> **WHAT THE TASK REQUIRES**: Somewhere below is a line with "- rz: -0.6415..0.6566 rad" and, later, a line with "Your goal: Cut"; repeat those two lines and all the lines between them, exactly as they are.

Saved entries

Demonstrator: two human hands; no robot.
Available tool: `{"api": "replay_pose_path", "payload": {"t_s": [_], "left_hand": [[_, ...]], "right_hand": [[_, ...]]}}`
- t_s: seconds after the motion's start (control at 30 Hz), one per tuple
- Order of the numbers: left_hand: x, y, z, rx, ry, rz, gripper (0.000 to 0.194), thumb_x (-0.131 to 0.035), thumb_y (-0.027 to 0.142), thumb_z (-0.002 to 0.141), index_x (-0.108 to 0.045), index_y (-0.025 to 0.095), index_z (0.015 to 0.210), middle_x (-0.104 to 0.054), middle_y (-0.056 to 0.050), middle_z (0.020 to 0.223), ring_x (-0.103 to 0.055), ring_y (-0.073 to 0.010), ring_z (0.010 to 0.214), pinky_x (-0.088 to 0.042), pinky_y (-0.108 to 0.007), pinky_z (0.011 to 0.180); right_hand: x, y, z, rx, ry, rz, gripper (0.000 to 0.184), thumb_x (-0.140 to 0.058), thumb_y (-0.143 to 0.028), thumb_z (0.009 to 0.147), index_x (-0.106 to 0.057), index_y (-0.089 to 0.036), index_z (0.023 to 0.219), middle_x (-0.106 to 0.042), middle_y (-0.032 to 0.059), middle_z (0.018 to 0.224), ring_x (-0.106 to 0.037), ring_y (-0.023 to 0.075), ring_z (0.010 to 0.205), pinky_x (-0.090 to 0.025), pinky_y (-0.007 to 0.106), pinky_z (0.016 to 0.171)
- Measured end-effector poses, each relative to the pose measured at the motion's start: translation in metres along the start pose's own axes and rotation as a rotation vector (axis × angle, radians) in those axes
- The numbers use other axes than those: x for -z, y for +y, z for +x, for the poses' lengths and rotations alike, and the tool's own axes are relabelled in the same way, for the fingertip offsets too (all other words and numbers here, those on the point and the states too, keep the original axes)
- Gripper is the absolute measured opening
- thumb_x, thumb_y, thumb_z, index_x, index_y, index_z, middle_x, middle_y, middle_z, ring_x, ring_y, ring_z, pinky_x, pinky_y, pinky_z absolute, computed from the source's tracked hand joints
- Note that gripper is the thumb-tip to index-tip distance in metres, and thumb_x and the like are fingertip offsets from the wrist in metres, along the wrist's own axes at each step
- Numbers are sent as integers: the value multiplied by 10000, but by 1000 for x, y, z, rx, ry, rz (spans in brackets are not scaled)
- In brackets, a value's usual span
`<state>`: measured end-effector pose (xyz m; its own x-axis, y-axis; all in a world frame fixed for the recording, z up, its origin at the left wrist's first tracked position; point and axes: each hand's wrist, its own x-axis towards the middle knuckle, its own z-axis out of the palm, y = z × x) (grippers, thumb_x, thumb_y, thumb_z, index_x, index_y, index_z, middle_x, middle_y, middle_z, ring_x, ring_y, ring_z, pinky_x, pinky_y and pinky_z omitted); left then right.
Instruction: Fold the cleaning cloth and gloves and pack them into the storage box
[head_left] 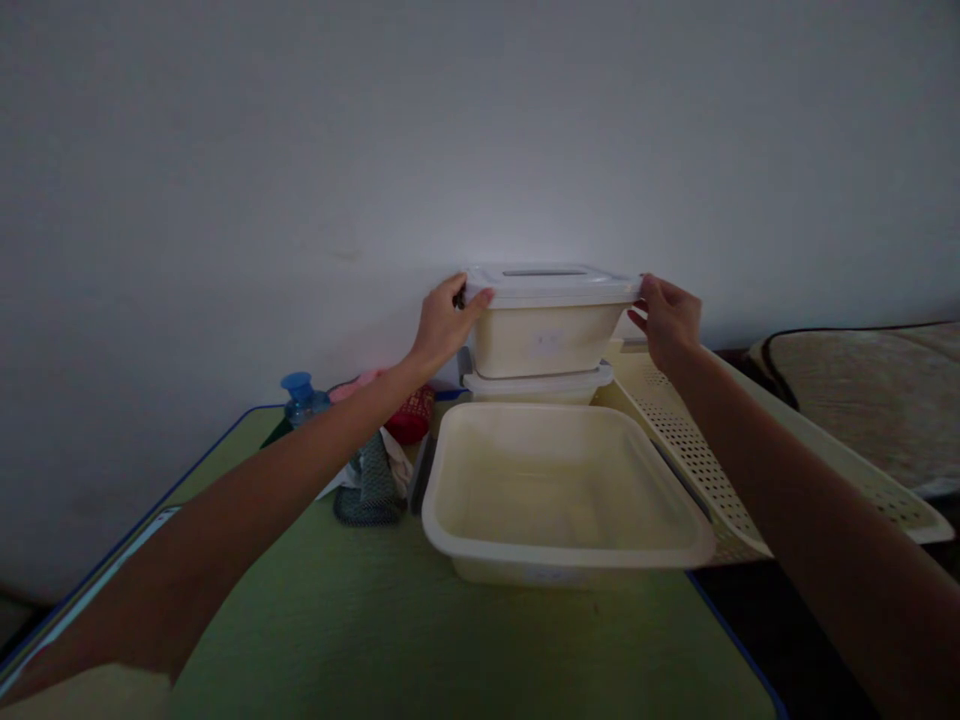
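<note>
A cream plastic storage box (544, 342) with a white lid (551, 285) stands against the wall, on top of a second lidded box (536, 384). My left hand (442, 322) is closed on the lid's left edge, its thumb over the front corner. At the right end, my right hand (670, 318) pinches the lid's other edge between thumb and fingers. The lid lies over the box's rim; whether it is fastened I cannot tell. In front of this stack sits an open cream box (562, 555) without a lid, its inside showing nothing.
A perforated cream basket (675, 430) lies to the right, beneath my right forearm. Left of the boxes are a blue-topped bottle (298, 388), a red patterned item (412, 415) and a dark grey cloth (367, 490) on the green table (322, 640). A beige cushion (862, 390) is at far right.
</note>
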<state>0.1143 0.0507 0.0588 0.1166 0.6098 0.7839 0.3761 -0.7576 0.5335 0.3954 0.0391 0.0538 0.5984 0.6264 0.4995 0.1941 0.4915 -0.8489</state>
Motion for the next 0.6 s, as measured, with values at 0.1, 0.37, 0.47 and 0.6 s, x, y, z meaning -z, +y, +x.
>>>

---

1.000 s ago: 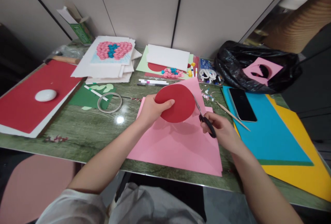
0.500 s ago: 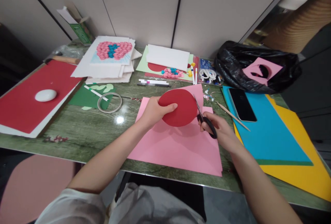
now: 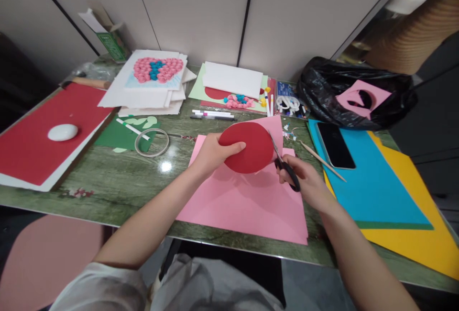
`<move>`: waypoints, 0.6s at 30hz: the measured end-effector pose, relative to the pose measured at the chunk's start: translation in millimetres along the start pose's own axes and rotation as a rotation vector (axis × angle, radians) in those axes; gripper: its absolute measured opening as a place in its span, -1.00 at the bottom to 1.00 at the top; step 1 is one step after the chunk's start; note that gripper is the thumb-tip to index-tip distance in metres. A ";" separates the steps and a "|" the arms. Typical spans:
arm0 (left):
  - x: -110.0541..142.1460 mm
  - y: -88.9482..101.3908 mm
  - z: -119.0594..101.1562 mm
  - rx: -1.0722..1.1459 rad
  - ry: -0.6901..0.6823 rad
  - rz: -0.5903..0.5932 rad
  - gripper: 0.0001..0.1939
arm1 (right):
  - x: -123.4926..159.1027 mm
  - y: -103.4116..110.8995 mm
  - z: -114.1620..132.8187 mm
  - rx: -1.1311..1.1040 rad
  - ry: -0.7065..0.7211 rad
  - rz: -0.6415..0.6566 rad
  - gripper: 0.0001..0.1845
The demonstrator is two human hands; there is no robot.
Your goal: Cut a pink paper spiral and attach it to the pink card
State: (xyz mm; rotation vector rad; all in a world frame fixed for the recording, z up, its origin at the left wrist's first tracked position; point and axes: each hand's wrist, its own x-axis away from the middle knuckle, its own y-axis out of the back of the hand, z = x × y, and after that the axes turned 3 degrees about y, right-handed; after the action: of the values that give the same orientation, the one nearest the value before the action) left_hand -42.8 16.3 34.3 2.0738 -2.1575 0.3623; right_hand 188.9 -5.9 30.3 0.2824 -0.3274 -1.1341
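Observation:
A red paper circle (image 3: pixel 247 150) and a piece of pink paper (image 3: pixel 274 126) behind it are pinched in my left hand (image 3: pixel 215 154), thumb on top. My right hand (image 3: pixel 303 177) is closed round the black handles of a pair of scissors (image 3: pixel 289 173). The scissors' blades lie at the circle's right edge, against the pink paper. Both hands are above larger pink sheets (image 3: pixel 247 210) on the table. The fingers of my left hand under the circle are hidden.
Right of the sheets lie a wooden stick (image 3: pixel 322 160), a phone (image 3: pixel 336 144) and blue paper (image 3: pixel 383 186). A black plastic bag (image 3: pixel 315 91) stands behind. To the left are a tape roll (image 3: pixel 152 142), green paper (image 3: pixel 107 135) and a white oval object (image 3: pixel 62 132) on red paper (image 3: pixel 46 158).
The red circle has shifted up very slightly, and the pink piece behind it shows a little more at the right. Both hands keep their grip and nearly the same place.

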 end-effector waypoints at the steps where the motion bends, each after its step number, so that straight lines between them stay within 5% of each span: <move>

> **RESULT OF THIS EXERCISE**:
  - rz: -0.6415..0.6566 rad
  - gripper: 0.0001..0.1845
The demonstrator is two human hands; there is no robot.
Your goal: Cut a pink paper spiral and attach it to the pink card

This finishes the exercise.